Печаль на ее лице не соответствует ее красоте в этот момент.
И мое отвращение к ее матери не соответствует тому, что я чувствую в своей груди. Я привык к гневу и отвращению. Эмоция, охватившая меня, - нечто иное. Жар в легких, жжение в глазах... желание крепче сжать ее руку в своей.
Я не знаю, как это назвать. Я никогда не чувствовал этого раньше.
Я смотрю на Мару и не знаю, что сказать.
Но губы все равно складываются в слова.
— Мне жаль.
Это пугает ее не меньше, чем меня.
Она поворачивается ко мне лицом и роняет мою руку.
— Что ты имеешь в виду?
— Я просто... Мне очень жаль.
Она медленно качает головой, губы раздвинуты, брови приподняты.
— Ты удивляешь меня, Коул.
Я тоже удивлен.
Удивлен тем, как звучит мое имя на ее губах. Как оно звенит, словно колокольчик, четко и верно.
Она встает на цыпочки и тянется ко мне, чтобы поцеловать. Мягко и медленно.
Между нами теплее, чем восходящее солнце.
24
Мара
Сегодня мне придется работать допоздна в « Zam Zam».
Я знаю, что буду измотана. Я провожу долгие часы в студии, погрузившись в свою последнюю картину.
Коул приходит посмотреть на нее ранним вечером.
Картина написана в глубоких тенистых тонах - уголь, мерло и гранат. Фигура чудовищна: сверкающие крылья, похожие на крылья летучей мыши, и толстый чешуйчатый мускулистый хвост.
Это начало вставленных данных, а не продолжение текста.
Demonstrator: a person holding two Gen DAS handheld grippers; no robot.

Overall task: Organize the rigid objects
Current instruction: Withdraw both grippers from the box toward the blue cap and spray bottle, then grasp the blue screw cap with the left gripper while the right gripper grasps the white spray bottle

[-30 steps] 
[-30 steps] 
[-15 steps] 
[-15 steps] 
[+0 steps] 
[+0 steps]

Но его лицо прекрасно - темный ангел, падший от благодати.
Коул долго стоит перед холстом, на его губах играет намек на улыбку.
— Ну что? — говорю я, не в силах больше терпеть. — Что скажешь?
— Кьяроскуро - это мастерство, — говорит он. — Это напоминает мне Караваджо.
— Юдифь, обезглавливающая Олоферна, - одна из моих любимых картин, — говорю я, стараясь скрыть, как меня радует его комплимент.
— Мне больше нравится «Давид с головой Голиафа», — говорит он.
— Ты ведь знаешь, что это автопортрет, не так ли? — говорю я ему. — Караваджо использовал свое собственное лицо в качестве модели для отрубленной головы Голиафа.
— Да. А его любовник был моделью для Давида.
— Может, они в то время ссорились, — смеюсь я.
Коул смотрит на меня темным, твердым взглядом. — Или он знал, что любовь опасна по своей природе.
Я смешиваю на палитре белый и дробную порцию черного. — Ты действительно так думаешь?
— Все эмоции опасны. Особенно когда они связаны с другими людьми.
Я макаю кисть в свежую краску, не глядя на него. Мое сердце и так быстро бьется, а смотреть на лицо Коула и одновременно строить связные предложения просто невозможно.